■ Goal of the exercise
Provide the number of lines below containing the word "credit", without any other words.

─── Information provided ───

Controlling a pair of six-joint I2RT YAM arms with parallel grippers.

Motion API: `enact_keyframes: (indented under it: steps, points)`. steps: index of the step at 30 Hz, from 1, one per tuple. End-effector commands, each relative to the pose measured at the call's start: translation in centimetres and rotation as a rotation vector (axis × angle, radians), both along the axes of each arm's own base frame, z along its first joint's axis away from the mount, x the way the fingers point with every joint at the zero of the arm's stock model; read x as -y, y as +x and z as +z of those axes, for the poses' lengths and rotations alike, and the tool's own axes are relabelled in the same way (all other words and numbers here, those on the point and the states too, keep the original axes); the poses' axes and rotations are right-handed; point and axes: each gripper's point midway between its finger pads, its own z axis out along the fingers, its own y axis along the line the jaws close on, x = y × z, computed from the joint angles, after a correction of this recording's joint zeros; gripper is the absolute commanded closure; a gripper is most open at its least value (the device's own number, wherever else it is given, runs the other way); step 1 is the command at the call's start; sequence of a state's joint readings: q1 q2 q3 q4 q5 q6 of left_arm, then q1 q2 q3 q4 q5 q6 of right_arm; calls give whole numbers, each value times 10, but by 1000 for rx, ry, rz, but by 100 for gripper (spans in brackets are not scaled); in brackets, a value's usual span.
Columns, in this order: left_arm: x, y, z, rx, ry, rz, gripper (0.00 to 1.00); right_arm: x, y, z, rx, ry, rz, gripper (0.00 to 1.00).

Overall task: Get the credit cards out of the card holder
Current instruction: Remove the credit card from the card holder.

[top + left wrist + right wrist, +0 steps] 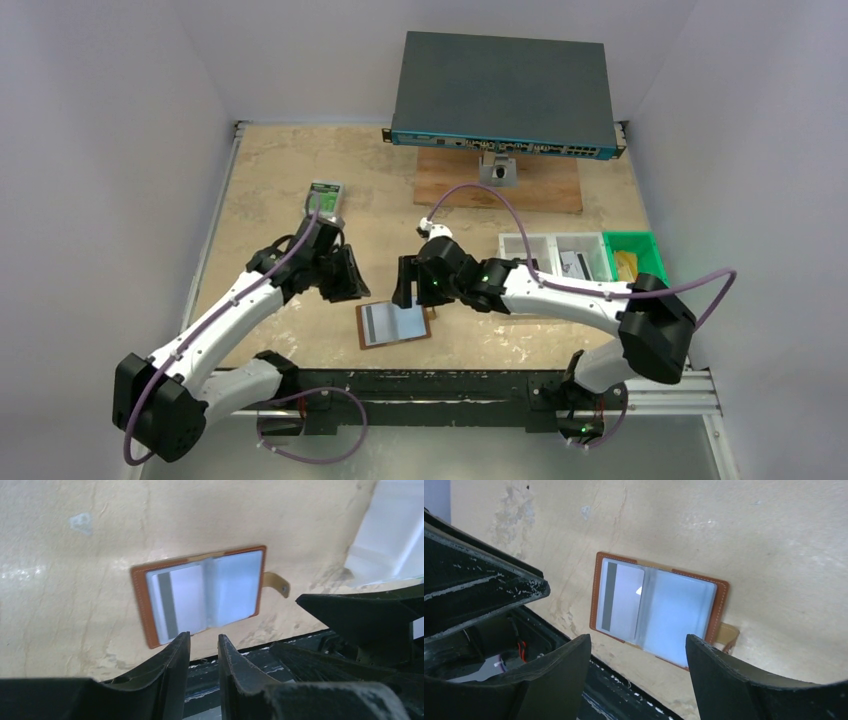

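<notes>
**Holder open flat, both grippers empty**

The card holder (393, 324) lies open on the table (270, 190) near the front edge, between your arms. Left gripper (203, 637) fingers stand slightly apart, right gripper (638, 642) wide apart; neither holds anything. The striped card (620, 605) looks thin, stiff, slick: pinch its exposed edge and pin the soft leather. The other pocket possibly holds a card, unclear.

The card holder (659, 609) is smooth tan-brown leather with a pale stitched border. Its inner pockets look like slick, faintly shiny grey-blue plastic. The card (621, 605) is glossy plastic with a dark matt stripe. The table (749, 525) looks like mottled beige stone or laminate with a slight sheen. The fingers (729, 680) of the right gripper (638, 642) are matt black plastic, scuffed grey along the edges.
</notes>
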State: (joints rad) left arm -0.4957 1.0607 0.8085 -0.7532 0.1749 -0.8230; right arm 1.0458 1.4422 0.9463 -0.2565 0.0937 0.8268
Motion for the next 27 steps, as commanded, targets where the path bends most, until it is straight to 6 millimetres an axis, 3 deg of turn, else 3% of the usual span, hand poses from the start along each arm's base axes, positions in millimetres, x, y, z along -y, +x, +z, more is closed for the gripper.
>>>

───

■ Result of this task
2